Information supplied:
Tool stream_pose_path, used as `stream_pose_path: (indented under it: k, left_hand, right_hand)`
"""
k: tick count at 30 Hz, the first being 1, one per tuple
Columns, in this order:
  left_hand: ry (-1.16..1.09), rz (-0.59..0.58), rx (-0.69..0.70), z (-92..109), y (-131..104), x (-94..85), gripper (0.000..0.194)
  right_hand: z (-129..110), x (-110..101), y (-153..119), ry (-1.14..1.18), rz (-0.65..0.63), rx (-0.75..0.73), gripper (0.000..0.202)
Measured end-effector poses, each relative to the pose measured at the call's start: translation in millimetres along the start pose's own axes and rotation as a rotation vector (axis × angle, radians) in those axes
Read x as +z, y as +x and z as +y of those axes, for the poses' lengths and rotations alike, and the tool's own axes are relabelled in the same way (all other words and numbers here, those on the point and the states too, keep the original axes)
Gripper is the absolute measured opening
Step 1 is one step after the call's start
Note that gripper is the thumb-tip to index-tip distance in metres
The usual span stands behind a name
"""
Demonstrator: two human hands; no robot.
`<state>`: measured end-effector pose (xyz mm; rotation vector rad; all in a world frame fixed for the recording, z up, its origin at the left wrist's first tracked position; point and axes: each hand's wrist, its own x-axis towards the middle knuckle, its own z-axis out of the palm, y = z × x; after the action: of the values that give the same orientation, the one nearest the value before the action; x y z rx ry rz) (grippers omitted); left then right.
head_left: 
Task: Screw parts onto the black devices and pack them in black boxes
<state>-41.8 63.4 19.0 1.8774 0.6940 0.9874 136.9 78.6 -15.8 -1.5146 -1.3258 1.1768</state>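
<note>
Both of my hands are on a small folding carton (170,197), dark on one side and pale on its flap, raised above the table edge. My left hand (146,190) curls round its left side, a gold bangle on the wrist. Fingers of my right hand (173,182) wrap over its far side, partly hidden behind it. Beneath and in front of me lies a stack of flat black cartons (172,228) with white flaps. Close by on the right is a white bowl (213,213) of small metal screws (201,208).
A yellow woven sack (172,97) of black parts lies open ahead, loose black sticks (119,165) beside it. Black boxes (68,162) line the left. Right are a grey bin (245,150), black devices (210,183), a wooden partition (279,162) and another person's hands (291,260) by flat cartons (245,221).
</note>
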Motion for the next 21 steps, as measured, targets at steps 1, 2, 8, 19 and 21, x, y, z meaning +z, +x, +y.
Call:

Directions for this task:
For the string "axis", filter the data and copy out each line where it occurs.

The completed task:
Measured end-effector poses, each relative to the pose measured at the call's start: translation in millimetres along the start pose's own axes and rotation as a rotation vector (axis × angle, radians) in those axes
`<state>`: measured end-effector pose (xyz mm; rotation vector rad; all in a world frame fixed for the recording, z up, its origin at the left wrist's first tracked position; point and axes: each hand's wrist, its own x-axis towards the middle knuckle, its own z-axis out of the palm, y = z × x; after the action: of the values that give the same orientation, the one nearest the value before the action; x y z rx ry rz) (grippers omitted); left then right.

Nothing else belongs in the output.